La revocatoria ha come oggetto atti di disposizione del patrimonio, cioè l’atto con il quale il debitore aliena, limita, rinunzia o modifica i diritti che gli fanno capo oppure assume passività.

I pagamenti sono irrevocabili.

Si deve però trattare di atti dovuti, che attribuiscono all’avente diritto ciò che gli spetta e che quindi non possono pregiudicare gli altri creditori.

Sono revocabili i pagamenti di debiti non scaduti.

L’anticipazione rispetto alla scadenza avvantaggia ingiustamente un creditore e pregiudica un altro, che può agire in revocatoria.
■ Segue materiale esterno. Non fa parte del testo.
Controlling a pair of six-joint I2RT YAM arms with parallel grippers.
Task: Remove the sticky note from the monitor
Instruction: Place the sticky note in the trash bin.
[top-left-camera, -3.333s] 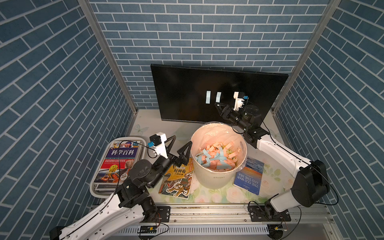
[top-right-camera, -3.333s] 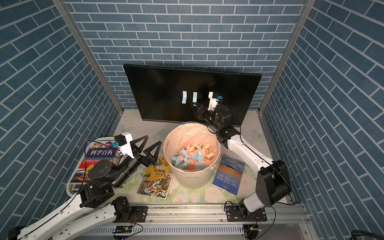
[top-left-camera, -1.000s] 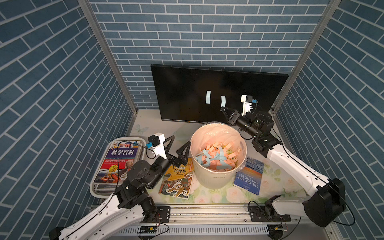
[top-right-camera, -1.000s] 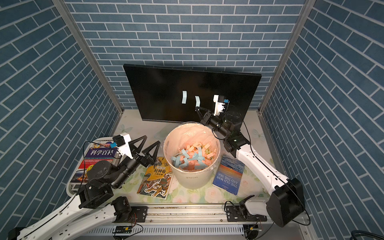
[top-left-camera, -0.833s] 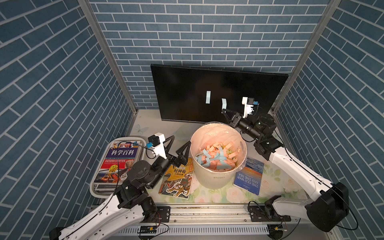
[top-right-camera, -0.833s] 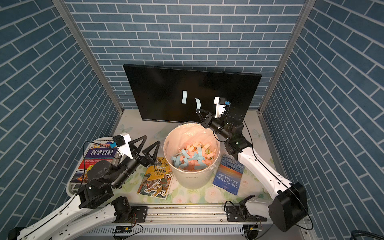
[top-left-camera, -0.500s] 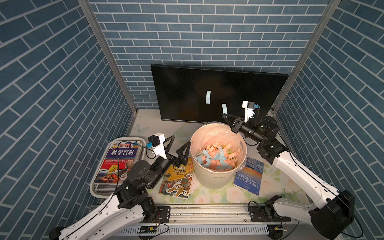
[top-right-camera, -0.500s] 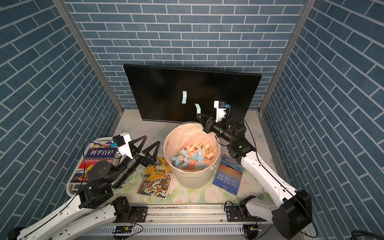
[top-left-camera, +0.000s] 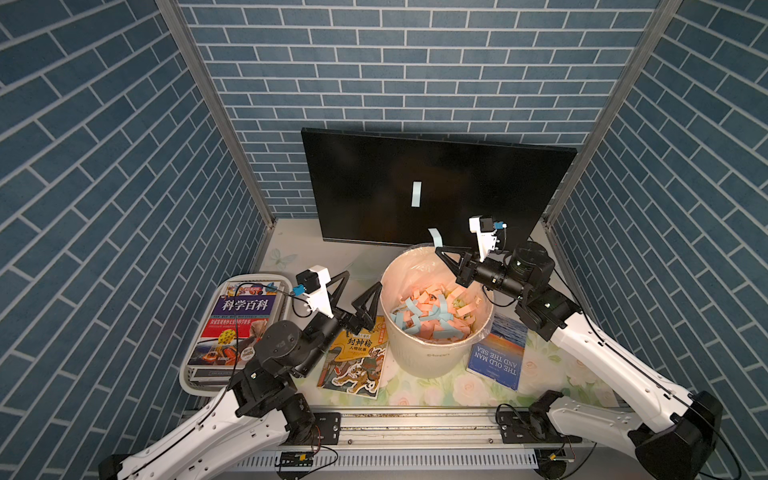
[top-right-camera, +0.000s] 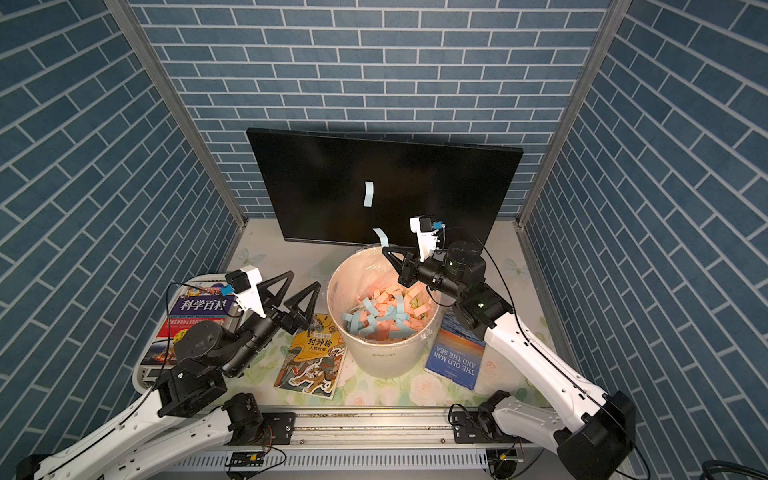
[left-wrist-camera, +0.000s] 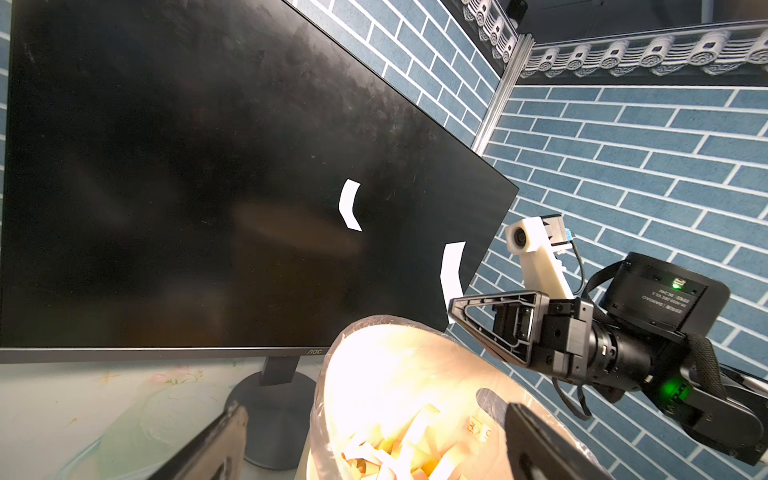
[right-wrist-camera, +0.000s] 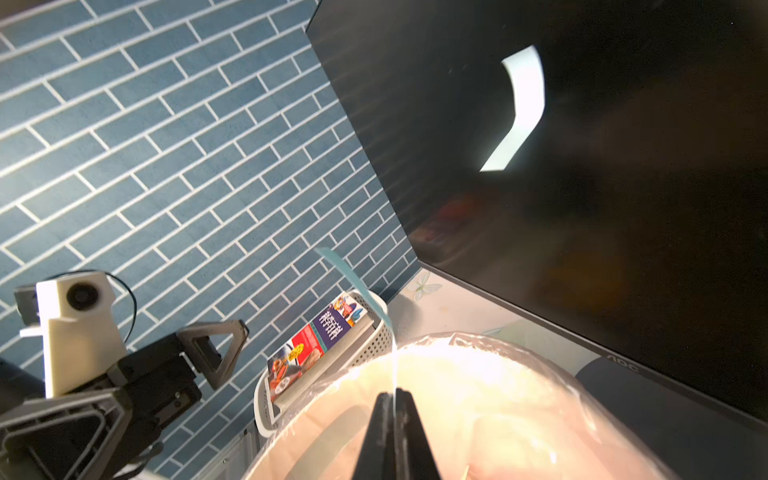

Sono revocabili anche i modi estintivi delle obbligazioni diversi dall’adempimento.

Gli effetti dell’azione

La revocatoria non ricostituisce il patrimonio del debitore, ma realizza l’inefficacia relativa dell’atto dispositivo, che diventa inopponibile al revocante ma conserva la sua efficacia verso le parti e gli altri creditori.

Se l’atto oggetto di revocazione consiste nell’assunzione di obbligazione, il revocante può agire verso il patrimonio del debitore senza la concorrenza del terzo.

Se viene revocata una vendita, il revocante può agire in modo esecutivo sul bene alienato e chiederne il sequestro.